● **Problem to work on**
Word for word, retype the lines from the one containing "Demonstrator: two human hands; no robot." to the one containing "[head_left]" below, keeping both end lines and dropping the pictures.

[Source data]
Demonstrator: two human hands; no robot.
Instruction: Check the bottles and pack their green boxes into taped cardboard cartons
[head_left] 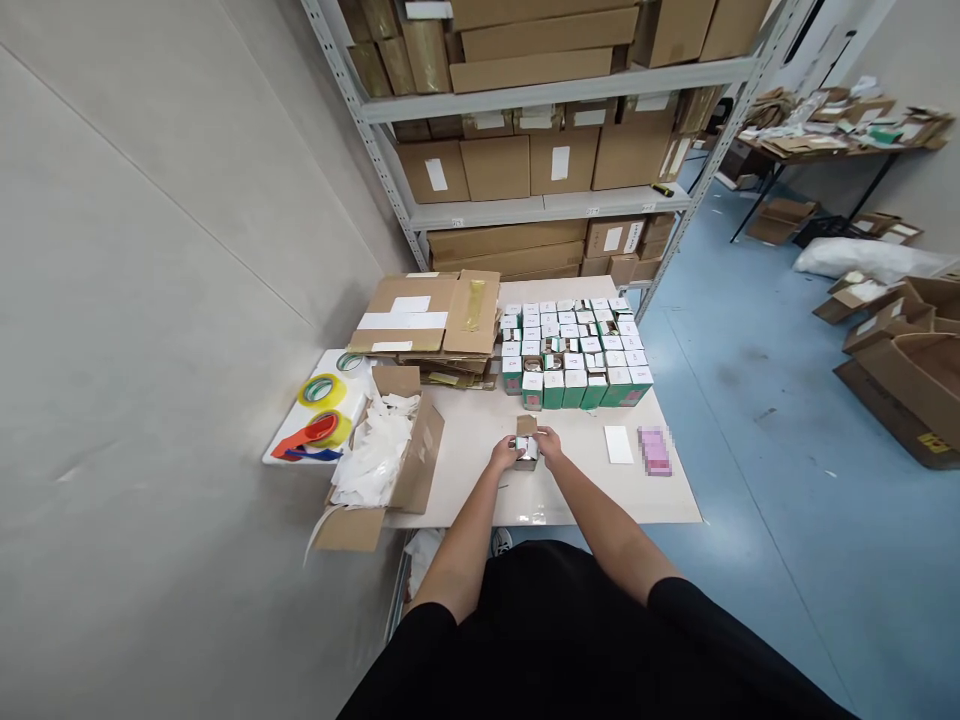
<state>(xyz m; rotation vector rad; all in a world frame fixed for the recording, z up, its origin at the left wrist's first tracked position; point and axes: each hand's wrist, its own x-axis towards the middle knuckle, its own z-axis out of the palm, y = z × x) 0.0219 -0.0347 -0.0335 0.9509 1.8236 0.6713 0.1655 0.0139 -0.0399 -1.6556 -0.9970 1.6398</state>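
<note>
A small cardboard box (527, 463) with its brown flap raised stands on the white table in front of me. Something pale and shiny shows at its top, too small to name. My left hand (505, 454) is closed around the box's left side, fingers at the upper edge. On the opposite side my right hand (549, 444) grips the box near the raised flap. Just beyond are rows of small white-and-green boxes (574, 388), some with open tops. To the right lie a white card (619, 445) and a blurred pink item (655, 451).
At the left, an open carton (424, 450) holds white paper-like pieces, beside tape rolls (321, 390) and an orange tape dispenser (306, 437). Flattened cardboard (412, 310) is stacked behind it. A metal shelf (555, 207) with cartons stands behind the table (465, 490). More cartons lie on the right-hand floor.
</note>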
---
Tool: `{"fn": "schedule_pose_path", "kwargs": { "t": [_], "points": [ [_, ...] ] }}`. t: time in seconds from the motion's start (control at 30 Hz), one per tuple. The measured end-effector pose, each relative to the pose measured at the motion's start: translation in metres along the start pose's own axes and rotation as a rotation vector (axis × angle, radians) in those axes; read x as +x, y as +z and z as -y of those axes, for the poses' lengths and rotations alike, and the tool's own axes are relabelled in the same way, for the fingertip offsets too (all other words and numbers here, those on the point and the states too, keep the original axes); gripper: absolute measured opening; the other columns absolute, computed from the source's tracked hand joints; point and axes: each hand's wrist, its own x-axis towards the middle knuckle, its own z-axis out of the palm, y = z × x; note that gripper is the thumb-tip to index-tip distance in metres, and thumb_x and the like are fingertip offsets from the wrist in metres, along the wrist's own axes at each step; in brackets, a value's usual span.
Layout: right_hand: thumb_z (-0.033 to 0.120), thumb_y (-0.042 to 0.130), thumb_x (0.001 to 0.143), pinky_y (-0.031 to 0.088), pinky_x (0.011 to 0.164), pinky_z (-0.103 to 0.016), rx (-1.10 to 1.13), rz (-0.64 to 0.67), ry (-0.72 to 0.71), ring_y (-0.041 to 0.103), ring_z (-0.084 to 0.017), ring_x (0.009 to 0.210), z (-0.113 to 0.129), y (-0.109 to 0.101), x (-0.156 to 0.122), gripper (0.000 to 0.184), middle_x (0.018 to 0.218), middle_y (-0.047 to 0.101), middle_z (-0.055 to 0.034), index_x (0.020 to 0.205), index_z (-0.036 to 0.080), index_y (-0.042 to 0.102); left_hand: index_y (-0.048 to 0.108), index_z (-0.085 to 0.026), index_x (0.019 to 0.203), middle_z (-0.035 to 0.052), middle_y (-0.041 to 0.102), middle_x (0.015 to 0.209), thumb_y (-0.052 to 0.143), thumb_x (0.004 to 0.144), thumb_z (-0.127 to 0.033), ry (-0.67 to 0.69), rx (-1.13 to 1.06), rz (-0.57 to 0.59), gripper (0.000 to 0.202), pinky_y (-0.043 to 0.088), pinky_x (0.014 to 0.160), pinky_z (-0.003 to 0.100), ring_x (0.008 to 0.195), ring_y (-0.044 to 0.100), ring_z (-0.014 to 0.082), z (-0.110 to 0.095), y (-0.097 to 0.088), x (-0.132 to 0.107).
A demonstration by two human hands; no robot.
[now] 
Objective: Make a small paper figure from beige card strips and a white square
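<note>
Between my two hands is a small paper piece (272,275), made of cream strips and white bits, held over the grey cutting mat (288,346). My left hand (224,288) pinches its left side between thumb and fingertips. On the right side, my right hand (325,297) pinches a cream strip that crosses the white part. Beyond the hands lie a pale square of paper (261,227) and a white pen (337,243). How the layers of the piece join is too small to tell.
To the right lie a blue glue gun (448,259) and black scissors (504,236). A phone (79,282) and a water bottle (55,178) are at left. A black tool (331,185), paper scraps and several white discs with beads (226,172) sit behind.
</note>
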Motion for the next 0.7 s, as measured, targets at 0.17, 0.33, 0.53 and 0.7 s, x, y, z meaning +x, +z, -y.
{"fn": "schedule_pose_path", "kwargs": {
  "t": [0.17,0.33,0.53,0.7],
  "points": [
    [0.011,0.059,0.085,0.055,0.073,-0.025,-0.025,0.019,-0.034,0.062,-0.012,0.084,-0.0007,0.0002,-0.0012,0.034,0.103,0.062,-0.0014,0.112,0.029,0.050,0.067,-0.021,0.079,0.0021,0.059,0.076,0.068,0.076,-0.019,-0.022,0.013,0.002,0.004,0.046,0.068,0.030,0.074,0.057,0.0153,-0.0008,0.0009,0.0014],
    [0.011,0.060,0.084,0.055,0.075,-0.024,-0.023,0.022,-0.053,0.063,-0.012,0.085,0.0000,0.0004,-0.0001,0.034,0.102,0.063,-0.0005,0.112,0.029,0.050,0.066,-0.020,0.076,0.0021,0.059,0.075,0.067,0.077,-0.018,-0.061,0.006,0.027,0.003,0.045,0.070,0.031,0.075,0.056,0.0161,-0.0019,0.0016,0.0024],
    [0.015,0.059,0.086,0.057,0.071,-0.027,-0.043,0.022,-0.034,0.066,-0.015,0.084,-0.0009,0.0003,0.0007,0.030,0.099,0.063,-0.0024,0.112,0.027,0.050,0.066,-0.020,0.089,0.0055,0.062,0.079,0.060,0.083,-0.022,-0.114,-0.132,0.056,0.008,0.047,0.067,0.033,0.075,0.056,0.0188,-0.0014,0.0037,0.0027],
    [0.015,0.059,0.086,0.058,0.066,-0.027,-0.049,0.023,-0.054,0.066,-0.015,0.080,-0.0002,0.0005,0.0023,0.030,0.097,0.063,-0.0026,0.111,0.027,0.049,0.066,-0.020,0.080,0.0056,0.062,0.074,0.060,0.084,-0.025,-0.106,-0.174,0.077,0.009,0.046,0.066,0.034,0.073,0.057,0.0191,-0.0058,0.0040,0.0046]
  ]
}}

● **Written answer**
Demonstrator: two human hands; no robot.
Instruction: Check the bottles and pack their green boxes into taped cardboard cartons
[head_left] 

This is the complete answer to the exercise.